1 About this course and R

STA141A: Fundamentals of Statistical Data Science

Akira Horiguchi

Some announcements

  • Homework is due in seven days (M Apr 6)

  • New ADA Rule on Digital Accessibility (compliance deadline April 24).

  • I will not add students off of the waitlist (the other instructor’s sections might have open seats).

What is the course about? – The model of data science

The whole game. Wickham and Grolemund (2017)

\(\Rightarrow\) We want to do this with R

Programming

General comments

Surrounding all the mentioned tools is programming.

  • Do not need to be an expert programmer or data scientist.
  • However, learning more about programming can help you automate and simplify common tasks.

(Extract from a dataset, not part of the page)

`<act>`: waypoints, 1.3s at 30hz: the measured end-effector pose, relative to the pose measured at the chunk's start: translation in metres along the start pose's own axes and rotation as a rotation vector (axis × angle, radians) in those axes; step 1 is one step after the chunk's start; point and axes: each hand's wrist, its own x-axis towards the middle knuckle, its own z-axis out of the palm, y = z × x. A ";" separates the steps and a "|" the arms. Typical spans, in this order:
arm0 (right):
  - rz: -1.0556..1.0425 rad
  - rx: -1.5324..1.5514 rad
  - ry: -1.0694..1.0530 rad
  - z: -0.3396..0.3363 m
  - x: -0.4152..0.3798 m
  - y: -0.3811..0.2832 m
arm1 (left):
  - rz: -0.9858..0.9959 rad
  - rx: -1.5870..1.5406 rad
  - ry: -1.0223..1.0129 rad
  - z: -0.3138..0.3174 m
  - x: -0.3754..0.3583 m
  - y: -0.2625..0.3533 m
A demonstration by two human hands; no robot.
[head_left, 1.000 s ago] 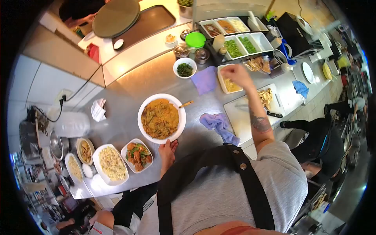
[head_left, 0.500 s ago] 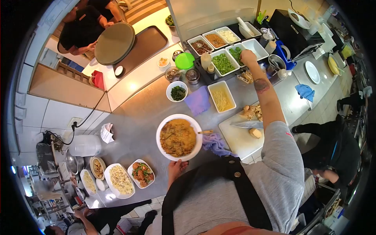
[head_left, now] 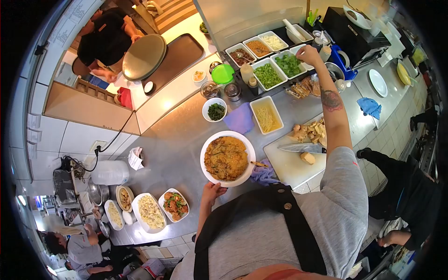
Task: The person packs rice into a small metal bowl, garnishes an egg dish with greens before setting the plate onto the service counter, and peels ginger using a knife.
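A white bowl [head_left: 251, 151] holds an orange-brown saucy dish [head_left: 226, 159], with a spoon or handle end sticking out at its right. My left hand [head_left: 213, 191] grips the near rim of this bowl, fingers tucked under it. Stretched out to the far right, my right hand [head_left: 309, 55] hovers at the edge of the tray of leafy greens [head_left: 288, 64]. Its fingers are pinched together; what they hold, if anything, is hidden. Chopped green vegetable [head_left: 267, 76] fills the tray beside the leaves.
A cutting board [head_left: 284, 168] carries a knife [head_left: 298, 148] and ginger [head_left: 308, 133]. Nearby are a tray of pale strips in liquid [head_left: 266, 119] and a bowl of dark greens [head_left: 215, 111]. Filled dishes [head_left: 149, 212] stand at left. A person [head_left: 107, 42] stands across the counter.
My right hand has lifted from the leafy greens toward their tray's right edge. The view has shifted, so the bowl appears further right, still in my left hand. The person opposite has moved a hand.
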 end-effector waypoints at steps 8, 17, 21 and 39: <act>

In this class we will learn...

  • ... general programming concepts;

  • ... visualize our results;

  • ... statistical programming, computation techniques for data analysis/statistics purposes.

Key high-level programming concepts

  • Data Objects (vectors, arrays, matrices, lists, data frames, etc.)

  • Operations (vector arithmetic, selecting and modifying, element-wise operations, matrix multiplication, matrix decompositions, etc.)

  • Control statements (conditional execution, repetitive execution, etc.)

  • Functions (built-in functions, writing own functions)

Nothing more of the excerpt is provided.